§ The problem: Each line of the material must appear again in the answer, exactly.

──────── Data segment ────────

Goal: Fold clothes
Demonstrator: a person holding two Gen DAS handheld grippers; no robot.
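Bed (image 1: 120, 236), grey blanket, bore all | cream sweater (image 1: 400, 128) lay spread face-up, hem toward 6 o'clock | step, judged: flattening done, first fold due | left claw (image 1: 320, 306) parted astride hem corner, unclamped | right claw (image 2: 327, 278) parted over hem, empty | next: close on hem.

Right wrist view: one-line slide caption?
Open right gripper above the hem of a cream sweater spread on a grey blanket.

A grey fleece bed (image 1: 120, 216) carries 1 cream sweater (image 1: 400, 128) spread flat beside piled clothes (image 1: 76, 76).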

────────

§ Answer space:
Goal: Fold clothes
Demonstrator: a person holding two Gen DAS handheld grippers; no robot.
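Bed (image 1: 120, 236), grey blanket, bore all | cream sweater (image 1: 400, 128) lay spread face-up, hem toward 6 o'clock | step, judged: flattening done, first fold due | left claw (image 1: 320, 306) parted astride hem corner, unclamped | right claw (image 2: 327, 278) parted over hem, empty | next: close on hem.

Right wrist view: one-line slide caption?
Open right gripper above the hem of a cream sweater spread on a grey blanket.

A grey fleece bed (image 1: 120, 216) carries 1 cream sweater (image 1: 400, 128) spread flat beside piled clothes (image 1: 76, 76).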

The response to this exercise is complete.